Boost logo

Boost :

Subject: Re: [boost] [histogram] Formal review
From: Hans Dembinski (hans.dembinski_at_[hidden])
Date: 2018-09-24 21:52:47


Dear Bjørn,

> On 23. Sep 2018, at 16:26, Bjorn Reese via Boost <boost_at_[hidden]> wrote:
>
> Boost.Histogram contains useful and well-designed features, like excess
> (over/underflow) bins, and axis transforms to name a few.
>
> As this is a review, I am going to spent most time below on critical
> scrutiny. […]

thank you very much for the great review and the time spend with the library. Some discussion below.

> I. DESIGN
> ---------
>
> Iterators are const. This prevents us from bootstrapping the histogram
> with a prior distribution using STL algorithms like std::fill(),
> std::generate(), or std::sample().

Writable iterators could be added, but I am not convinced that is a good idea.

The histogram iterators are const, because I cannot imagine a use-case where the histogram has to be bootstrapped with a prior distribution. Only providing const iterators avoids the misconception that a histogram is a container. Histogram can make stronger guarantees about its internal consistency, if users cannot set bin counters arbitrarily.

> The adaptive_storage does not work well with STL algorithms, because
> weight_counter is not an arithmetic type. See the Implementation section
> below for more detail. I therefore propose that the default storage
> policy is changed to something without weight_counter.

There are two solutions, right? Turing weight_counter into a full arithmetic type or removing support for weight_counter in the default storage.

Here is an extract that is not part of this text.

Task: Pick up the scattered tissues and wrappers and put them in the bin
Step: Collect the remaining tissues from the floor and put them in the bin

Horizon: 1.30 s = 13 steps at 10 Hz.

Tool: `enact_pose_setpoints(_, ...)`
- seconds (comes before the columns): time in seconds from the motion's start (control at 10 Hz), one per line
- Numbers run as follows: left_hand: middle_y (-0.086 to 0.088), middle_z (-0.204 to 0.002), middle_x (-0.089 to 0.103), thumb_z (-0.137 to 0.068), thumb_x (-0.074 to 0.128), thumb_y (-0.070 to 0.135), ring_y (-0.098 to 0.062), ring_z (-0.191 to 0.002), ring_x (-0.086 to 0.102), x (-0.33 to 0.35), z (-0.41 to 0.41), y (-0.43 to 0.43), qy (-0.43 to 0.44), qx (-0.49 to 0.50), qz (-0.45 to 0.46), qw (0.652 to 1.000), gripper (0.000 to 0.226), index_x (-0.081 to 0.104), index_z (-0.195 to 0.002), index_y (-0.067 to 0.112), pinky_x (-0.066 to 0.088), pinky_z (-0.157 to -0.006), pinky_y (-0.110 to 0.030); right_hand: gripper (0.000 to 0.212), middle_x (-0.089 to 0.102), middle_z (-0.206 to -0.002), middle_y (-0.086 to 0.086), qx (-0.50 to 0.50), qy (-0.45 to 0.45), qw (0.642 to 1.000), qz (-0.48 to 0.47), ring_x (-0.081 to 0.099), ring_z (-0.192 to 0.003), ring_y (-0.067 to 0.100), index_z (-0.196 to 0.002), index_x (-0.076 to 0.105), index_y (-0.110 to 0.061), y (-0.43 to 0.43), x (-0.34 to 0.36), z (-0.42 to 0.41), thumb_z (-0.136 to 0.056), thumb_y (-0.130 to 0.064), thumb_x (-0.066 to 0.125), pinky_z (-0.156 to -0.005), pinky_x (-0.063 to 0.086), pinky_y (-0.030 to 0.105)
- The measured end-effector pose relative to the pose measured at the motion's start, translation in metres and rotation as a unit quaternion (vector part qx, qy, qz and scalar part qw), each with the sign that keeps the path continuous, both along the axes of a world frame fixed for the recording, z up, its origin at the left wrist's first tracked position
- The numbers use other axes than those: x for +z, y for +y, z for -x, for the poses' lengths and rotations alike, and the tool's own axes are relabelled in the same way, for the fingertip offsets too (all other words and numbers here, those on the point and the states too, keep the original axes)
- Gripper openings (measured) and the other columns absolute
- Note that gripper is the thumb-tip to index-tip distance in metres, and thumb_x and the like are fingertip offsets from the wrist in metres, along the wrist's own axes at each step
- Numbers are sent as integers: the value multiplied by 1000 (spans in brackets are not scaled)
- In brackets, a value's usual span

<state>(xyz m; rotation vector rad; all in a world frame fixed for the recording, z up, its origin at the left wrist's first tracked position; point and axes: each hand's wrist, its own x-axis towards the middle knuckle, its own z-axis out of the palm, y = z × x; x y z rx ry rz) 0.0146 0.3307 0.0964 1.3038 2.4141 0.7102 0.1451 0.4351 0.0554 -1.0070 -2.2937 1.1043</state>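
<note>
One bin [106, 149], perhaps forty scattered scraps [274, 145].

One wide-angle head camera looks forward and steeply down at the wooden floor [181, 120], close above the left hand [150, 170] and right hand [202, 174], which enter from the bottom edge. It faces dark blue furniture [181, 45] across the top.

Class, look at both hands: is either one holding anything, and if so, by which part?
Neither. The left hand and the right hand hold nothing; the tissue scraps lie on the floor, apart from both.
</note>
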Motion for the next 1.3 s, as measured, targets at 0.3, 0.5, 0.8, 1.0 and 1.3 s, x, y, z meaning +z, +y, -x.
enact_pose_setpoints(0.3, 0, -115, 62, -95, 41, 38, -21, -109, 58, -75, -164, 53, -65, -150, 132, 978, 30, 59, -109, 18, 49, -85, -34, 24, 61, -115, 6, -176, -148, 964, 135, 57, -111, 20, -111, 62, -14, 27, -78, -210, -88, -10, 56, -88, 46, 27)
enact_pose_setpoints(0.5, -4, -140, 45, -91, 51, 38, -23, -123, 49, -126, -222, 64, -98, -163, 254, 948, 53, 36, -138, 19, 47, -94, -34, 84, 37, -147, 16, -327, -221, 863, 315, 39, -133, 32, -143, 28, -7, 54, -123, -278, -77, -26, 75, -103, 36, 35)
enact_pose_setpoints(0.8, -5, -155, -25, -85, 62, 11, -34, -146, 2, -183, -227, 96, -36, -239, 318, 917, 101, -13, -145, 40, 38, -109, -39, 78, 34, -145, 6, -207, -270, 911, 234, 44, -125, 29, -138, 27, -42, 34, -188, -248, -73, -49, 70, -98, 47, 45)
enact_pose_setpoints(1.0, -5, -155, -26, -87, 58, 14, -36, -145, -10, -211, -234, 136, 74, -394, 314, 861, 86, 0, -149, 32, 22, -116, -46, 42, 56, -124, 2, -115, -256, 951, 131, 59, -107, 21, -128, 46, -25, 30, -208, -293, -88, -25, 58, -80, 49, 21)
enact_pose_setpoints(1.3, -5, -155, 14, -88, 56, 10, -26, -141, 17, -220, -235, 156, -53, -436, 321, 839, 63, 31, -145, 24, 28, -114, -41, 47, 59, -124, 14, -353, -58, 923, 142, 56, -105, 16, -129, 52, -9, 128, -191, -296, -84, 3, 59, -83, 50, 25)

> The adaptive_storage has two responsibilities: data compaction and
> weights. Would it be possible to split this into two separate storage
> policies? I have no real use for arrival variance.

Agreed, it should be a compile-time option for adaptive_storage.
https://github.com/HDembinski/histogram/issues/75

> I am not too fond of using operator() for insertion. The code looks like
> a function call with side-effect. I prefer an explicitly named member
> function.

Originally, I had a special method called fill(), then I switched to operator(). There are two arguments in favour of operator():
- a 1D histogram can be filled with std::for_each or std::accumulate
- consistency with Boost.Accumulators, which also use operator()

> The axis::ouflow_type is oddly named. I suggest that this is renamed to
> something like axis::excess_type.

I am ok with renaming, but I think we haven't found the best name yet. What do you think about axis::tails_type?

> II. IMPLEMENTATION
> —————————
> […]

Agreed, the missing bits will be implemented and unit-tested.

> III. DOCUMENTATION
> —————————
> […]

Agreed, documentation will be expanded in this way.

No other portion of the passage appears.